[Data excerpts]
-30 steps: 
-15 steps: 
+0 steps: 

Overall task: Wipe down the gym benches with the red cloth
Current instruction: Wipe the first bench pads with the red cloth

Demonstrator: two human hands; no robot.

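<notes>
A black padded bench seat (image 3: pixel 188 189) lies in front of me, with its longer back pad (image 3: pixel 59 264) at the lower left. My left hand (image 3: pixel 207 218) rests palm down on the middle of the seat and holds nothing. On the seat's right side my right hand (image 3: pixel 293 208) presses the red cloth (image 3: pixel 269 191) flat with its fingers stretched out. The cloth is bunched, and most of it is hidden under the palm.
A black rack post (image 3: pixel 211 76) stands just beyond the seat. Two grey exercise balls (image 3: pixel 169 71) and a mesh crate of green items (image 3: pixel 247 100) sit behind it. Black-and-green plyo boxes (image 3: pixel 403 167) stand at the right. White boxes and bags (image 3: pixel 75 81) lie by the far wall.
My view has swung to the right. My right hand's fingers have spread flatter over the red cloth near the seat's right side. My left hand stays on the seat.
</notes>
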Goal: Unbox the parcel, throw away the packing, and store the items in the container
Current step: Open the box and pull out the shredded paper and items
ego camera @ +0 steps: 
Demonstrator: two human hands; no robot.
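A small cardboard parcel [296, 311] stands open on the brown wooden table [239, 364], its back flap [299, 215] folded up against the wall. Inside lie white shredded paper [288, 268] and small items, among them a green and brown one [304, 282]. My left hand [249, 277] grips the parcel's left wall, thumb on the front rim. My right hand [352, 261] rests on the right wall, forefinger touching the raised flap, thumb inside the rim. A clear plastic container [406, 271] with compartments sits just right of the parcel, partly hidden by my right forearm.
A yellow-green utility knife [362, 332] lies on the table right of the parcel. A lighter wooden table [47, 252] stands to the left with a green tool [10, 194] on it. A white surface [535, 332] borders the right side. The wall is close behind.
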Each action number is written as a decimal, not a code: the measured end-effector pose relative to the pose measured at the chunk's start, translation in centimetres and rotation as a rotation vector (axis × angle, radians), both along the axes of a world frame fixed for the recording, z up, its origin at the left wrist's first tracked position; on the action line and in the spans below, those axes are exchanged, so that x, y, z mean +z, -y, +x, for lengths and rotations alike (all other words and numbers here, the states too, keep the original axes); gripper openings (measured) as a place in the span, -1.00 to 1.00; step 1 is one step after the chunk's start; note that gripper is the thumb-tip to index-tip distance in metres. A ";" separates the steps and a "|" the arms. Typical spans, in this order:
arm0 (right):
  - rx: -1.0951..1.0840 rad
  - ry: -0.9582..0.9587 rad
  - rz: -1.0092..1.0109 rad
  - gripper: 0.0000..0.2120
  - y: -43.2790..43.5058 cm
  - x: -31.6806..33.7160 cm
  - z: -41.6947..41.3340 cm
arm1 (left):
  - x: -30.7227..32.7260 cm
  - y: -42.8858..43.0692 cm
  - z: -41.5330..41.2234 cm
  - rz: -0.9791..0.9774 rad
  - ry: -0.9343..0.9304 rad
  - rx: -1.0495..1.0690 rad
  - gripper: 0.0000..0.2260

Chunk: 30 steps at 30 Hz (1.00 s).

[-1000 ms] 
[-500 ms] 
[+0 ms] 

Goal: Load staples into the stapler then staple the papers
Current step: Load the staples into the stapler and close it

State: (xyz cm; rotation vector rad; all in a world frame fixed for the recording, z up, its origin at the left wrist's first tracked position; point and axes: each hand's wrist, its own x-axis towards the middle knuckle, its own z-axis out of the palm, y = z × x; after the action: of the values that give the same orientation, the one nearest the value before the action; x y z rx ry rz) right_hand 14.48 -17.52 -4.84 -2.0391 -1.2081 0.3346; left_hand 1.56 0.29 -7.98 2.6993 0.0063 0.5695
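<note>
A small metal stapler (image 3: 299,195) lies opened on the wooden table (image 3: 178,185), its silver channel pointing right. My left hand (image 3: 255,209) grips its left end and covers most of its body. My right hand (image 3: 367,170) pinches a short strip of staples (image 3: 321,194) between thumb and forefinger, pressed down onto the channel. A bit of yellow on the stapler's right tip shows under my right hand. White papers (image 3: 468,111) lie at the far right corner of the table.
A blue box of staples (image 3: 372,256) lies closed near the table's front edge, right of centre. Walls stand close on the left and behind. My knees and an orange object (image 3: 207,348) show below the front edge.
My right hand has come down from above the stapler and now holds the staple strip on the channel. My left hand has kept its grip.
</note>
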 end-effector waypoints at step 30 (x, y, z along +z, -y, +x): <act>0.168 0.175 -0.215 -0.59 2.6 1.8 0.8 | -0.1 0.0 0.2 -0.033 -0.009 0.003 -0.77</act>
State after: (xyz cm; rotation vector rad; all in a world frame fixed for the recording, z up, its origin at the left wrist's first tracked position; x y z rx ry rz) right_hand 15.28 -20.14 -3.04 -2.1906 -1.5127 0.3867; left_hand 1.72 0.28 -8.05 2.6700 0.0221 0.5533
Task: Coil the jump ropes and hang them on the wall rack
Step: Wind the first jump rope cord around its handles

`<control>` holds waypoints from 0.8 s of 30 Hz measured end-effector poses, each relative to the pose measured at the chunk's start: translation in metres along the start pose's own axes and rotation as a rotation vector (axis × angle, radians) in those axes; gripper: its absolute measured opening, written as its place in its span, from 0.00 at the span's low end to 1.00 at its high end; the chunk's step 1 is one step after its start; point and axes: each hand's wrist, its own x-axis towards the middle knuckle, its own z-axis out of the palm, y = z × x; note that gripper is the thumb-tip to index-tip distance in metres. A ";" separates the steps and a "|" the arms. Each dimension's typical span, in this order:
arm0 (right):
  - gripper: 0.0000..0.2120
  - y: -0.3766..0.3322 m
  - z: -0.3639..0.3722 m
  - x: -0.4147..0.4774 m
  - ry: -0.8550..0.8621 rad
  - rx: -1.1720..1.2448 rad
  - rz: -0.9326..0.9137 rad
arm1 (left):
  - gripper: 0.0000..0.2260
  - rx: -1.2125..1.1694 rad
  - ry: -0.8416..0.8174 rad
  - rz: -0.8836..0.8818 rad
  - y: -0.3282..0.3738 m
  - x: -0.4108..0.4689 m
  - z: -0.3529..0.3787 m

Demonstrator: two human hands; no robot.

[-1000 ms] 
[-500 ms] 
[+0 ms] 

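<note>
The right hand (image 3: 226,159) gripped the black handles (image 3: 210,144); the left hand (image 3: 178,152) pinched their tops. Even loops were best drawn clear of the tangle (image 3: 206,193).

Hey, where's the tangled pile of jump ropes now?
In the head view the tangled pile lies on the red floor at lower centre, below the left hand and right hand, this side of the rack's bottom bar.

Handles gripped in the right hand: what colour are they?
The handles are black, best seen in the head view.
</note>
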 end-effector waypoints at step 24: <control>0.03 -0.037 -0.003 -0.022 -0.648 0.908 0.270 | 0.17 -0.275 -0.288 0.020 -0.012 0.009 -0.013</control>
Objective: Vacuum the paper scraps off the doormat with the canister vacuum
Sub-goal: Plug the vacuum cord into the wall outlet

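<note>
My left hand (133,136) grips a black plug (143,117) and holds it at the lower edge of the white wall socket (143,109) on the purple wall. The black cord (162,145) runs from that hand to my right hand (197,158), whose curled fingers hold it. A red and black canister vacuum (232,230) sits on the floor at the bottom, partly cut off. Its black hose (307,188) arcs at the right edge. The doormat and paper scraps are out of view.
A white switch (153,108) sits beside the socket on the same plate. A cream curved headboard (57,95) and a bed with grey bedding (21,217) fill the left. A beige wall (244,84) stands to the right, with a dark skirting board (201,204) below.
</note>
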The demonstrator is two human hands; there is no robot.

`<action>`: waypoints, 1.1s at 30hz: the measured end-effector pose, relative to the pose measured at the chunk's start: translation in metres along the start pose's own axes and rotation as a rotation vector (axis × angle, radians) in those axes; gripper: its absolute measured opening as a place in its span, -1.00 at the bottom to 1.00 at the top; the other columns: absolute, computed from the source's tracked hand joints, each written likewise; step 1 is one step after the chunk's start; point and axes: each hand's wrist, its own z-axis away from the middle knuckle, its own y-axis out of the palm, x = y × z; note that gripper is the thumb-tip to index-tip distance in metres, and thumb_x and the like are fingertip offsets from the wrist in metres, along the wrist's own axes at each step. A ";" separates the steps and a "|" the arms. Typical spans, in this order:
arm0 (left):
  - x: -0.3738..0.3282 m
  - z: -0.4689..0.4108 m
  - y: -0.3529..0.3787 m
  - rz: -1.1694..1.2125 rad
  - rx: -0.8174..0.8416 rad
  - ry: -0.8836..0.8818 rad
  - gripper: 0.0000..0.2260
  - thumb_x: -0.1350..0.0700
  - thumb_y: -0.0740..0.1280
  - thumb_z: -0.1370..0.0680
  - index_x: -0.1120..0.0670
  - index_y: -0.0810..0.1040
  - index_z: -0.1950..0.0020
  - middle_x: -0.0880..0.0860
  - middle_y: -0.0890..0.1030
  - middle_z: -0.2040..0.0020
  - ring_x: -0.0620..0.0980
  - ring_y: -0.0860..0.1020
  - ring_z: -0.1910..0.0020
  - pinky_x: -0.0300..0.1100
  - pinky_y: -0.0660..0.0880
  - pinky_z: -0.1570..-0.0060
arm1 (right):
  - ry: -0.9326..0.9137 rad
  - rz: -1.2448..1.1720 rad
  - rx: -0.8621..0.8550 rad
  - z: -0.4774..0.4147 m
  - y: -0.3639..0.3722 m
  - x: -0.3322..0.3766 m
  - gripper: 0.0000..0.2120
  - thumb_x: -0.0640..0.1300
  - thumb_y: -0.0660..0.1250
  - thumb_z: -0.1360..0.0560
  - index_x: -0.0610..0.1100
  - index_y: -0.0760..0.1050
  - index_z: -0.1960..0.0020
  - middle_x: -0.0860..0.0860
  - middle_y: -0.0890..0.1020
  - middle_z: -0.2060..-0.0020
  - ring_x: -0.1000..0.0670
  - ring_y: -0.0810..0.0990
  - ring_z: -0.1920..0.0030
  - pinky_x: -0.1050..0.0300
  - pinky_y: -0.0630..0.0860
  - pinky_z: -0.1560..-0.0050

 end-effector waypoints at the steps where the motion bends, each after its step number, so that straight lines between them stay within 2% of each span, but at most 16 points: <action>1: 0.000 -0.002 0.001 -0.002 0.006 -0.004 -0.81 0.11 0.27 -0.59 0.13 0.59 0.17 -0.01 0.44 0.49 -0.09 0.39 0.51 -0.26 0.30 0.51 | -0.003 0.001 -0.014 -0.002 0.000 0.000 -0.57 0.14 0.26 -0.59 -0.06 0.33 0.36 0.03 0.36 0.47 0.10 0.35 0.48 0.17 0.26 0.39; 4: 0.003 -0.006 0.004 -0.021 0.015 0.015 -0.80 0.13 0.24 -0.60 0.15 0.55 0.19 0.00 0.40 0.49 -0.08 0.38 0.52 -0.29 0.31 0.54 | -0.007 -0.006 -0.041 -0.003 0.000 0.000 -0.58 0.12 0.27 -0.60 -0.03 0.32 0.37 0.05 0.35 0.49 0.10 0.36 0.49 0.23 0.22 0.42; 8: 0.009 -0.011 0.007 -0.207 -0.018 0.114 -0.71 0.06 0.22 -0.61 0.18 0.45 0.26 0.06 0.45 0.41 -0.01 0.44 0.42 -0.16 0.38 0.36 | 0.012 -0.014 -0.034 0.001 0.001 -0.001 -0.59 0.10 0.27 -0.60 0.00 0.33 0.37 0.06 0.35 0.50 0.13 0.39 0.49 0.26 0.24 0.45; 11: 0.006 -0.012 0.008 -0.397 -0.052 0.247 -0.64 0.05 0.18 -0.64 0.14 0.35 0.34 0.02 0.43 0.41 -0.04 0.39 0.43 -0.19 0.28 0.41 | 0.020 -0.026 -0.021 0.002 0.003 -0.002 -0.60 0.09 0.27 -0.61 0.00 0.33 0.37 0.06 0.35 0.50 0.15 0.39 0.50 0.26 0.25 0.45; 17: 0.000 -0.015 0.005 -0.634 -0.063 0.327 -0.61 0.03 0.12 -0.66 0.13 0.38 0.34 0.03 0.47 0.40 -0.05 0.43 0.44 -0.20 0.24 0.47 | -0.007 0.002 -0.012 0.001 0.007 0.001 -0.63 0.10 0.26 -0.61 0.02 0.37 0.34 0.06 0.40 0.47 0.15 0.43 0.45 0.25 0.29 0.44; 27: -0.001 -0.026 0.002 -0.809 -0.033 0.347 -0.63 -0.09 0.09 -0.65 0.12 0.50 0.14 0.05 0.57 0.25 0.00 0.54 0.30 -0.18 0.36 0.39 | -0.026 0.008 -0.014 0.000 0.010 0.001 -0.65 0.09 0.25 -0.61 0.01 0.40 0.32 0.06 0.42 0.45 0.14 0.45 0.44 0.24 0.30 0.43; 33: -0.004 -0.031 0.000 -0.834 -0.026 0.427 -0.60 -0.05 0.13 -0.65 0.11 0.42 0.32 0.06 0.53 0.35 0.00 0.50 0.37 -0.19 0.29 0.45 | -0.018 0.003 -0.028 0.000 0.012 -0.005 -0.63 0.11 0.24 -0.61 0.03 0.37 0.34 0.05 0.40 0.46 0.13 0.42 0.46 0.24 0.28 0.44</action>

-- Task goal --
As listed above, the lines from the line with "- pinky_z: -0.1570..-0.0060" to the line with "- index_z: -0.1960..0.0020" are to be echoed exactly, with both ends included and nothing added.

-- Solution to this task --
  - pinky_z: -0.1570..-0.0060
arm1 (right):
  - ry: -0.9326..0.9137 rad
  - rz: -1.2448..1.1720 rad
  - rx: -0.8621..0.8550 rad
  - z: -0.4774..0.4147 m
  - y: -0.3639..0.3722 m
  - x: -0.3322..0.3766 m
  - gripper: 0.0000..0.2120
  - thumb_x: -0.0640..0.1300
  - thumb_y: -0.0660..0.1250
  - thumb_z: -0.1360..0.0560
  - index_x: -0.0610..0.1100
  - index_y: -0.0760..0.1050
  - index_z: -0.1960..0.0020

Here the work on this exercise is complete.